Kau Wa Keng (九華徑), also known as Kau Wah Keng or Kau Wa Kang, is a village and valley in Lai King, Hong Kong. It is located near the reclaimed Lai Chi Kok Bay in New Kowloon. Three rivers in the valley once converged at the bay and forming a beach at the estuary. Kau Wah Keng is the former site of Lai Chi Kok Amusement Park, which closed in 1997.
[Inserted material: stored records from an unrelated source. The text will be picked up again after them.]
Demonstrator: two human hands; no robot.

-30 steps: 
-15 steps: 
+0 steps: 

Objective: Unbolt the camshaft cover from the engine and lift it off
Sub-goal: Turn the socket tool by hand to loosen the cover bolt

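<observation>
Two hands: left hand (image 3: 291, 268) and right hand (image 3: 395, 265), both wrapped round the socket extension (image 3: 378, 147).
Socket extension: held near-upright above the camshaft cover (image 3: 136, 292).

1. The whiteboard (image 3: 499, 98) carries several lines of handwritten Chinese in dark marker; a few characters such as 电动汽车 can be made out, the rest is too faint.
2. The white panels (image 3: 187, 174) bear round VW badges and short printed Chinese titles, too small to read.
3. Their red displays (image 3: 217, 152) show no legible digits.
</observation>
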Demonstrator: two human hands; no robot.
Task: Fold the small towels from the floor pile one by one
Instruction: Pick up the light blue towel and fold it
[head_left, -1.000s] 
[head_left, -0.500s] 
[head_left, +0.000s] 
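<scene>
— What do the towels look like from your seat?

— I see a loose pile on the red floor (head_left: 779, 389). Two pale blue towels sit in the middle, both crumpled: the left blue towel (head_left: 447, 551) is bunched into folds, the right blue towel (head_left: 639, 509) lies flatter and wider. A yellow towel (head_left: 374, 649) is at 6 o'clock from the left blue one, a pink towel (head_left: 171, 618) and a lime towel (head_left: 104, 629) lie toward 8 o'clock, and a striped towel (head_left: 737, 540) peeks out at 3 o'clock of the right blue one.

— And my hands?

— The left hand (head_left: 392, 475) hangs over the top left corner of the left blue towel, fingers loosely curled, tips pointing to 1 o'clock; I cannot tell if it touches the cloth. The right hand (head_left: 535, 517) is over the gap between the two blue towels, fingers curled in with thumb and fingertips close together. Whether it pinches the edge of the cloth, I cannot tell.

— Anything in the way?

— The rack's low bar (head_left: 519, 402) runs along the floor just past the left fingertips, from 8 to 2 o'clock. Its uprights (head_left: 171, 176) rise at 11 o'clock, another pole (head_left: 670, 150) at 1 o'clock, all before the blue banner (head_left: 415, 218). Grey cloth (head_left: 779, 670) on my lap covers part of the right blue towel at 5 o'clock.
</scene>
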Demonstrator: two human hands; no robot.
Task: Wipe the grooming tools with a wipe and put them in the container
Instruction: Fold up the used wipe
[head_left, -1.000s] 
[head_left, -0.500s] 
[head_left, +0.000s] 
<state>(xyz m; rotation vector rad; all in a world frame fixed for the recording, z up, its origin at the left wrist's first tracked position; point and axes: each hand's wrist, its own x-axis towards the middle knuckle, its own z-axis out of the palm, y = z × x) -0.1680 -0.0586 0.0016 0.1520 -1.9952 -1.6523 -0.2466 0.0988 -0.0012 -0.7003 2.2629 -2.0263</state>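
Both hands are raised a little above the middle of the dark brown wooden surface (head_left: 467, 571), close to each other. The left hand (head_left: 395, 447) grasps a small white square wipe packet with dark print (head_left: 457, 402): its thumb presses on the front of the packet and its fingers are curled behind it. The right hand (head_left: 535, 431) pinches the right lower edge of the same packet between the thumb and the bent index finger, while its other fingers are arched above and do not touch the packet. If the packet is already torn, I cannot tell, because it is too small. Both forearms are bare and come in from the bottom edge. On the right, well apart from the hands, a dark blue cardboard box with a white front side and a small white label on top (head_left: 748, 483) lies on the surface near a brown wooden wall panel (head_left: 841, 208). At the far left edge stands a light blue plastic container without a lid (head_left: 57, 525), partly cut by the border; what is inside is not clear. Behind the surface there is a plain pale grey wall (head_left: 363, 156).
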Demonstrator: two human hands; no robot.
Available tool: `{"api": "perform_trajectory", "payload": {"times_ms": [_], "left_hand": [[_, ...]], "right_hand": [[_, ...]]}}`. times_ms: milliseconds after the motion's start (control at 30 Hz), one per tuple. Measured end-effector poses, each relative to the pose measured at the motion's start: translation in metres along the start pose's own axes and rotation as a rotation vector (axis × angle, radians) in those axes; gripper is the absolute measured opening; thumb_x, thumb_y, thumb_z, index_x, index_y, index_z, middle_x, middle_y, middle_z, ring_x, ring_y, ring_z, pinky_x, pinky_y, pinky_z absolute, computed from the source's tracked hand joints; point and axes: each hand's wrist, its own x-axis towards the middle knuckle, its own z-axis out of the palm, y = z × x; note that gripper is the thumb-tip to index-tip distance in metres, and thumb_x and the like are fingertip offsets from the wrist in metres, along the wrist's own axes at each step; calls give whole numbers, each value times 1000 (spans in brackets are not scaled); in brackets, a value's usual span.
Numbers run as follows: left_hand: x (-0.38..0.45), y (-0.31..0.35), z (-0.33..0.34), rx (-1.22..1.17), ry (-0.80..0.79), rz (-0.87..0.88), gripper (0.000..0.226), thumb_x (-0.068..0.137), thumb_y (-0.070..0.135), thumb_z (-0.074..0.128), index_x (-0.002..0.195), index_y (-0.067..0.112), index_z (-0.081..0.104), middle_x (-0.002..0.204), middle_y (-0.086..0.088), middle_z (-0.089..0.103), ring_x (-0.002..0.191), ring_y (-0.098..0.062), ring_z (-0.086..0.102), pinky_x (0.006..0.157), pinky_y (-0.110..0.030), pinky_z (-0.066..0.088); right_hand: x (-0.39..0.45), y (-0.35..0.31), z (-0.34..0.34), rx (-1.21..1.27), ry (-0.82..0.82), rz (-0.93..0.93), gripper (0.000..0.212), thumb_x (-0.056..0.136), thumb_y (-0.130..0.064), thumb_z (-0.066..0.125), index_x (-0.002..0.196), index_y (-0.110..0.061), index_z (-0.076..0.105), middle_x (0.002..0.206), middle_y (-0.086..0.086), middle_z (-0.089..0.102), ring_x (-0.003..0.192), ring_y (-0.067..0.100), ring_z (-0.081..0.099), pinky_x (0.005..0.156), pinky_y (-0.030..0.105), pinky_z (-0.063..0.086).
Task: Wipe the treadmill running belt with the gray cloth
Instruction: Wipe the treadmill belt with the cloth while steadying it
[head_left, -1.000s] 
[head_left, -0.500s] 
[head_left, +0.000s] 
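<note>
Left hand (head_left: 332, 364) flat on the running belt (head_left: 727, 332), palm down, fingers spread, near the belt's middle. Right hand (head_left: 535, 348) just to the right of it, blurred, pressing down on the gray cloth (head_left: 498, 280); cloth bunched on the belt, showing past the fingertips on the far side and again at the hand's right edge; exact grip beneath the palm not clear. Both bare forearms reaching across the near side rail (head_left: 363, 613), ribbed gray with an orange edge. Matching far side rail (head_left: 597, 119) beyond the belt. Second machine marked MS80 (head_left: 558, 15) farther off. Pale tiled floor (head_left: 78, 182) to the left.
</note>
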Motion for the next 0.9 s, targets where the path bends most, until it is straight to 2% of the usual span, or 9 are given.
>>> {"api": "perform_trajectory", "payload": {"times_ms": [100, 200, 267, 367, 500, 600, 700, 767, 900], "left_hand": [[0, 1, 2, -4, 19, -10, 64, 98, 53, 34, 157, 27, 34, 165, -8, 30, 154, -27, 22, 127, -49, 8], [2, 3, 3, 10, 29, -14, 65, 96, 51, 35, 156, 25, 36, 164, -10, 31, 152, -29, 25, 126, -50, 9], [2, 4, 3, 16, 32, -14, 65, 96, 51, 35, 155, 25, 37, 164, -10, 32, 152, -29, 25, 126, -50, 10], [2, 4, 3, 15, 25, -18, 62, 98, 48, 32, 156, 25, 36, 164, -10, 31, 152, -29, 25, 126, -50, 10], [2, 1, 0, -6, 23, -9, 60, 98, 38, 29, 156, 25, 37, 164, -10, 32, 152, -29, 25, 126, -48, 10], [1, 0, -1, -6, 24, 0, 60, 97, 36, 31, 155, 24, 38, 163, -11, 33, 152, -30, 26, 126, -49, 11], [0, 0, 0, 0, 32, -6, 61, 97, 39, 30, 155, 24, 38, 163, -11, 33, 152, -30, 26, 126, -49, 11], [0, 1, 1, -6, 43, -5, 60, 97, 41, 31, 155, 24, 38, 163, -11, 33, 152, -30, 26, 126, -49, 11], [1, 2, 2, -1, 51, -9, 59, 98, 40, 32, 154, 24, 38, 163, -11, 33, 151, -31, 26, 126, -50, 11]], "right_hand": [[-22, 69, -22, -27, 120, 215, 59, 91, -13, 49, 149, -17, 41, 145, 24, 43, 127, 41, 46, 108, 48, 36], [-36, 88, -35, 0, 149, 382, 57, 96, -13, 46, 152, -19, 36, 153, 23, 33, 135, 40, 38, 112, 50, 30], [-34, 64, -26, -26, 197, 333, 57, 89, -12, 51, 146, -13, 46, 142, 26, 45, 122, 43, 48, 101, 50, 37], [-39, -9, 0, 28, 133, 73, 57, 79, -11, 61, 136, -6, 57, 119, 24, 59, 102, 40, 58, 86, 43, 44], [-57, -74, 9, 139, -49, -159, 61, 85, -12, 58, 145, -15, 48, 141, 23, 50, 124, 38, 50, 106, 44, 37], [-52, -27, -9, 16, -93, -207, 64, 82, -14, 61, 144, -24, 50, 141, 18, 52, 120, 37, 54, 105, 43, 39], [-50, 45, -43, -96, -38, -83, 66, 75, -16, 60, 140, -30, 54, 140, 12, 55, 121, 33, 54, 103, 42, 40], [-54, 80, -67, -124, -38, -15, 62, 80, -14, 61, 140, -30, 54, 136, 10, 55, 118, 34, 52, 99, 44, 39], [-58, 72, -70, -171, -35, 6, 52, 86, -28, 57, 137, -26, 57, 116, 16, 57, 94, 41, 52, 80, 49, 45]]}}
Although the valley is closer to the suburbs of Cheung Sha Wan, specifically the communities of Lai Chi Kok and Mei Foo, it traditionally and administratively belongs to Kwai Chung.

==Administration==
Kau Wa Keng is a recognized village under the New Territories Small House Policy. It is one of the villages represented within the Tsuen Wan Rural Committee. For electoral purposes, Kau Wa Keng is part of the Lai Wah constituency, which was formerly represented by Steve Cheung Kwan-kiu until his resignation in July 2021.

==Villages==
During the Qianlong reign of the Qing dynasty, the ban on human settlement in the coastal areas of Xin'an County was lifted, leading to immigration into the region. The old village of Kau Wa Keng was built by Hakka people who cultivated paddies next to the rivers on the eastern side of the valley. The oldest extant residents in the village belong to the Ng (吳) and Tsang (曾) lineages, whose descendants include the actress Margie Tsang. An ancestral hall and the Yeung Ching School (養正學校) are located in the village. It was formerly known as Kau Pa Keng (狗爬徑), which means dog climbing path, before it was renamed to the current Kau Wa Keng, (literally, "Ninth beautiful path"). A new village Kau Wa Keng San Tsuen (九華徑新村) is located on the western side of the valley and was built following an influx of immigrants from mainland China after World War II and during and after Chinese Civil War.

Before the Japanese occupation of Hong Kong in 1941, the village was one of hiding place for many artists and writers who had fled the mainland, including the Chinese painter Huang Yongyu (黃永玉).

==Transportation==
Lai King Hill Road, a road following the former shore line of Kau Wa Keng, is the main road connecting the area to Kwai Chung and Lai Chi Kok.

==Education==
Kau Wa Keng is in Primary One Admission (POA) School Net 65, which includes multiple aided schools (schools operated independently of the government but funded with government money); none of the schools in the net are government schools.